- Texte visé : Proposition de loi, modifiée par le Sénat, visant à garantir l’égal accès de tous à l’accompagnement et aux soins palliatifs, n° 2406
- Stade de lecture : Deuxième lecture
- Examiné par : Commission des affaires sociales
À l’alinéa 13, après le mot :
« information »,
insérer les mots :
« , accessible aux personnes en situation de handicap visuel ou auditif et disponible dans un format facile à lire et à comprendre, ».
Le présent amendement vise à préciser à nouveau que le livret d’information mentionné dans cet article est accessible aux personnes handicapées et est disponible en format facile à lire et à comprendre (FALC), comme cela avait été adopté par notre Assemblée en première lecture du texte.

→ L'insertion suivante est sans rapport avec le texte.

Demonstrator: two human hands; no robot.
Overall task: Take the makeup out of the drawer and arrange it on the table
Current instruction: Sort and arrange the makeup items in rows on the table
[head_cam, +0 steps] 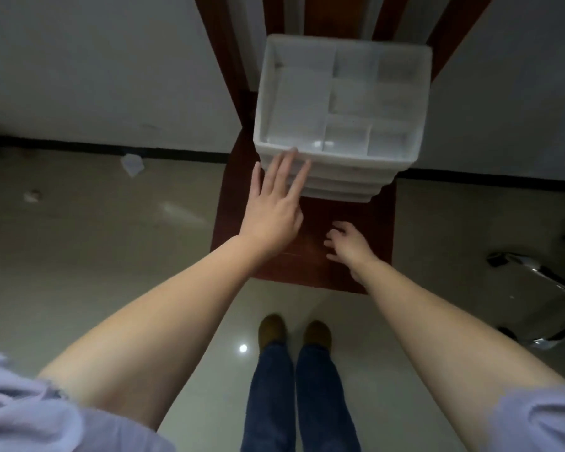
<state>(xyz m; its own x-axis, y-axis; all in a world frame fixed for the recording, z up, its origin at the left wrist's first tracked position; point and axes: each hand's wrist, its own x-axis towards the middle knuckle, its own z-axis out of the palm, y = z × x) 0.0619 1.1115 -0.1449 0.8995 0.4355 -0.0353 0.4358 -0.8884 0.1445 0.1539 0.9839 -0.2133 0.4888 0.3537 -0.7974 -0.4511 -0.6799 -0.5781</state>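
No makeup shows on the table (307, 265); left hand (271, 207) flat-fingered against the drawer unit (340, 177); right hand (349, 244) loose, empty; seemingly everything remains.

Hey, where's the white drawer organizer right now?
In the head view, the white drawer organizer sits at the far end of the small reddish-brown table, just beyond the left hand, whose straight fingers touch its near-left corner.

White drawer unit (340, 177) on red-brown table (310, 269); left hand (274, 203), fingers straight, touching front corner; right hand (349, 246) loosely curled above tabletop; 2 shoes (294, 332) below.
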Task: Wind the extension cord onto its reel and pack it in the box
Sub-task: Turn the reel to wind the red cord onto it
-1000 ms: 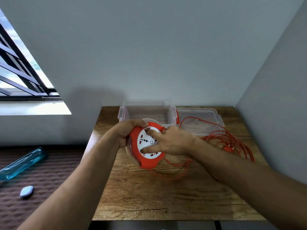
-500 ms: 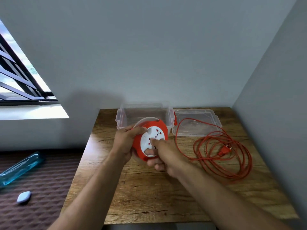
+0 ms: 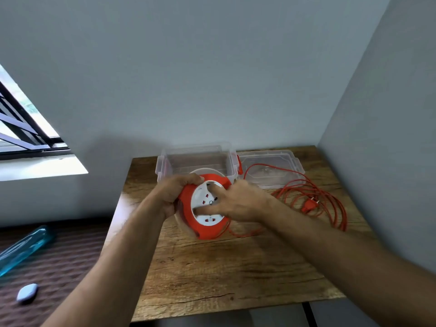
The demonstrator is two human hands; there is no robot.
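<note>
An orange reel (image 3: 204, 228) with a white socket face is held above the wooden table (image 3: 224, 274). My left hand (image 3: 175, 193) grips its left rim. My right hand (image 3: 233, 201) lies on the white face, fingers pressed into it. The orange cord (image 3: 325, 204) runs from the reel's lower right to a loose coil on the table at the right, its plug (image 3: 309, 206) lying inside the coil. A clear plastic box (image 3: 195, 159) stands open behind the reel.
The box's clear lid (image 3: 271, 166) lies to its right under part of the cord. Walls close the table at the back and right. On the brown surface at the left lie a blue bottle (image 3: 23, 249) and a small pale object (image 3: 27, 292).
The reel's white face has turned under my right hand, whose fingers shifted across it. The view has swung slightly, and the cord coil stays at the right.
</note>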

Dans un contexte ou 60% des françaises et français ne se sentent pas concerné·es par la fin de vie, selon le Centre national sur la fin de vie et les soins palliatifs, il est impératif de garantir la pleine appropriation par la population des directives anticipées et des informations en matière de soins d'accompagnement implique également de s'assurer que cette information soit pleinement accessible à toutes et tous, et notamment aux personnes en situation de handicap.
Le format facile à lire et à comprendre facilite l’accès à l’information pour les personnes ayant des difficultés de compréhension telles que celles avec des déficiences intellectuelle, auditive ou visuelle, les personnes dyslexiques, les enfants, les personnes âgées ou encore les personnes ne parlant pas ou peu français. Il est déjà utilisé dans le milieu de la santé, avec par exemple « Santé BD », qui propose du contenu sous forme de bandes dessinées en communication améliorée et alternative et en langage facile à lire et à comprendre.
De plus, au même titre que toute personne a le droit d’être informée sur son état de santé et la possibilité de recevoir des soins palliatifs comme le précise le présent article, cet amendement propose également de rétablir le droit pour les patient·es de pouvoir bénéficier de toute l’information, accessible, et l’accompagnement nécessaire à la rédaction, ou l’actualisation si besoin, de leurs directives anticipées par un·e professionnel·le de santé.
Tel est l'objet du présent amendement, issu d'une proposition du collectif Handicaps.